This is an Astoria character study! Because we don't get much (technically we get nothing) about her in the books, I had to do something to get a handle on her character as I was writing it for this fic. So, this is a first-person narrative account detailing her perspective on events mentioned in Chapters 18-20.
I didn't even know what love was. Sure, I'd read the books, seen the couples at the park and by the beach, in the halls, but they don't tell you anything valuable.
I saw him in the shop that day, and Father told me it was love, that swooping feeling in my chest, that fluttering.
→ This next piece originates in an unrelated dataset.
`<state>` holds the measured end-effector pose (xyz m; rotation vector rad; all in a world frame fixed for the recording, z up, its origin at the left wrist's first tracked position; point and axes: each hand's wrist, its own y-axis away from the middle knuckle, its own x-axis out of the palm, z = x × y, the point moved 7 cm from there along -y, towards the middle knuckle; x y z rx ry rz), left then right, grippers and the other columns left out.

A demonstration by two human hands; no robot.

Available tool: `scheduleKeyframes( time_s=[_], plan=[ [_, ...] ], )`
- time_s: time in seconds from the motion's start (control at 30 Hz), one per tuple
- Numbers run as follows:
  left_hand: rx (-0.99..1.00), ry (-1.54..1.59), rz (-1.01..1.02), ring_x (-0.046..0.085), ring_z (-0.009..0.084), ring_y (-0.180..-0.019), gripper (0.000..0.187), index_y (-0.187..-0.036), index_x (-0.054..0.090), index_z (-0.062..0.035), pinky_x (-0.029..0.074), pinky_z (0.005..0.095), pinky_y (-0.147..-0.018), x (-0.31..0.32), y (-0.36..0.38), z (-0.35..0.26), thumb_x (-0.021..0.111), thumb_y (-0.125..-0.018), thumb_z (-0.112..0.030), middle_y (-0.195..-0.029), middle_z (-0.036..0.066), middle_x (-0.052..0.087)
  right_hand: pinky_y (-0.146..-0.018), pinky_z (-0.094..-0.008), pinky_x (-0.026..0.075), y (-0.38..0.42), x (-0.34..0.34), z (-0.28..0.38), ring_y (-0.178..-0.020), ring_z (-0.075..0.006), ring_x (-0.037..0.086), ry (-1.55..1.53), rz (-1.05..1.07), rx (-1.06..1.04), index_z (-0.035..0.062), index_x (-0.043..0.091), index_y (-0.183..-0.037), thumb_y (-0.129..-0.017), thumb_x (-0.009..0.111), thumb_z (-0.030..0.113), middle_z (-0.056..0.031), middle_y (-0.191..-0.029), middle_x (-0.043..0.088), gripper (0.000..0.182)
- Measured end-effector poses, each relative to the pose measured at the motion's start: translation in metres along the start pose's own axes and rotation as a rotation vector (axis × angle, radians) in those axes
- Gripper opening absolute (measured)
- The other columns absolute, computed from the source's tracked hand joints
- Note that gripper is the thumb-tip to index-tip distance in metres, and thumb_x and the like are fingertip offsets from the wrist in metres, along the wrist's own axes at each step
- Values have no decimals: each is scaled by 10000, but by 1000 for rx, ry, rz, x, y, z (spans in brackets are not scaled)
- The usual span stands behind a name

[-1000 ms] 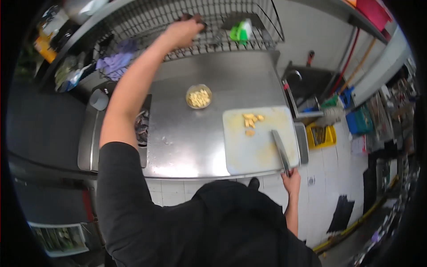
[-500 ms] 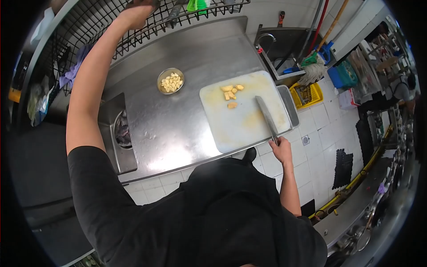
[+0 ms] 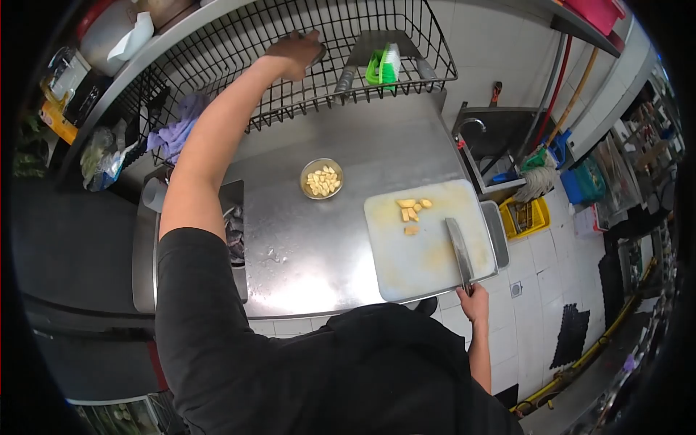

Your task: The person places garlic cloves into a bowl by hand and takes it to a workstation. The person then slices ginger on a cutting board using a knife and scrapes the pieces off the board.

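Note:
My left hand (image 3: pixel 293 58) reaches up into the black wire basket (image 3: pixel 261 116) on the wall. Its fingers are bent around a small dark thing, mostly hidden by the hand. Down at the right, my right hand (image 3: pixel 475 304) grips the handle of a kitchen knife (image 3: pixel 457 243), whose blade lies over the right side of the white cutting board (image 3: pixel 391 268). Several chunks of ginger (image 3: pixel 407 204) lie on the board, left of the blade. A metal bowl (image 3: pixel 304 190) of peeled garlic cloves (image 3: pixel 323 180) stands on the steel counter left of the board.
The basket also holds a green brush (image 3: pixel 382 67), a wide grey-handled scraper (image 3: pixel 384 43) and a purple cloth (image 3: pixel 177 134). A sink with a tap (image 3: pixel 473 123) is beyond the board, and a steel tray (image 3: pixel 497 232) sits at its right. A yellow crate (image 3: pixel 533 221) stands on the floor.
The view has tilted up, showing more of the basket. My left hand is further right along the basket, still around the dark thing. My right hand keeps the knife on the board.

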<state>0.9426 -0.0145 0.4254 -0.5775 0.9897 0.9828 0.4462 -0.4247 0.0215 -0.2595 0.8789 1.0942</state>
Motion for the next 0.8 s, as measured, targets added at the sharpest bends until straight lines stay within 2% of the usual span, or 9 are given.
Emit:
scheduleKeyframes(
  time_s=[0.03, 0.23, 0.37, 0.57, 0.63, 0.67, 0.73, 0.77, 0.8],
  plan=[
    [21, -21, -8, 464, 395, -1426, 665, -1419, 561, -13, 537, 475, -1127, -1, -1, -1, 753, -782, 2, -1617, 90, 359, -651, -430, 515, 1, 0, 2, -650, -287, 628, 24, -6, 3, -88, 658, -860, -852, 831, 283, -208, -724, 670, 409],
    [87, -51, 12, 483, 402, -1395, 680, -1398, 572, -15, 557, 478, -1101, -4, -5, -2, 791, -755, -26, -1575, 96, 383, -666, -440, 530, 3, 1, 9, -674, -300, 665, -23, -13, 8, -94, 680, -880, -849, 834, 285, -223, -755, 701, 410],
    [119, -82, 14, 444, 431, -1454, 624, -1386, 603, -40, 570, 497, -1079, -2, -5, -3, 749, -781, 4, -1611, 104, 369, -676, -446, 538, 3, 3, 6, -689, -313, 686, -26, -11, 19, -93, 689, -902, -844, 839, 286, -231, -776, 715, 412],
    [119, -123, -4, 405, 441, -1486, 702, -1464, 561, -70, 548, 545, -1098, 10, -8, -1, 774, -795, -40, -1622, 108, 373, -691, -447, 548, 4, 3, 8, -709, -331, 701, -30, 4, 30, -85, 697, -929, -834, 848, 276, -223, -784, 722, 403],
    [87, -242, -223, 457, 458, -1446, 651, -1457, 554, -71, 596, 528, -1030, 5, -7, 0, 741, -835, -32, -1603, 120, 395, -687, -448, 546, 4, 3, 8, -709, -341, 697, -3, -3, 11, -85, 695, -925, -836, 845, 272, -223, -786, 722, 398],
    [87, -241, -224, 457, 458, -1446, 651, -1457, 554, -71, 596, 528, -1030, 7, -10, 1, 741, -835, -32, -1603, 120, 395, -687, -448, 546, 3, 3, 7, -709, -341, 697, -2, -3, 11, -85, 695, -925, -836, 845, 272, -223, -786, 722, 398],
    [-84, -199, -386, 516, 477, -1395, 565, -1431, 559, -64, 650, 491, -921, -5, -14, 16, 692, -883, -22, -1591, 129, 406, -688, -449, 545, 1, 3, 8, -709, -354, 695, 22, 19, 2, -85, 696, -927, -841, 842, 279, -224, -793, 726, 401],
    [-132, -187, -378, 561, 488, -1353, 491, -1408, 561, -60, 678, 453, -817, -5, -13, 25, 646, -926, -21, -1580, 140, 412, -693, -449, 546, 0, 3, 7, -713, -355, 699, 34, 30, -1, -85, 697, -934, -843, 841, 288, -227, -800, 730, 410],
    [-129, -185, -371, 561, 488, -1353, 491, -1408, 561, -60, 678, 453, -817, -1, -10, 24, 646, -926, -21, -1580, 140, 412, -698, -449, 546, -1, 4, 6, -717, -355, 702, 45, 42, -3, -85, 699, -941, -844, 840, 298, -229, -806, 733, 419]
  ],
)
Of course, he said this only after the boy- man, really- told me his name and I relayed the information back. Before then he just scowled in displeasure as I talked.
Father knows best, so it had to be love... didn't it? Why would he lie? Later, I'd realize that "lying" and "exaggerating" are entirely different things, and the latter doesn't bother your conscience nearly as much.
So, when you loved someone, you married them. That's what the books say, anyway. And what Father said, and who was I to question? I'm just a young girl, eighteen, fresh out of school, and he was my father. So I got married.
He cried during the ceremony. Draco did, I mean, not my father. Father doesn't believe in crying. But Draco had a steady stream of tears pouring out of his eyes, eyes that were dull and grey, not the flashing, dancing silver of happiness I'd been so enthralled by in the shop. There was less light, somehow.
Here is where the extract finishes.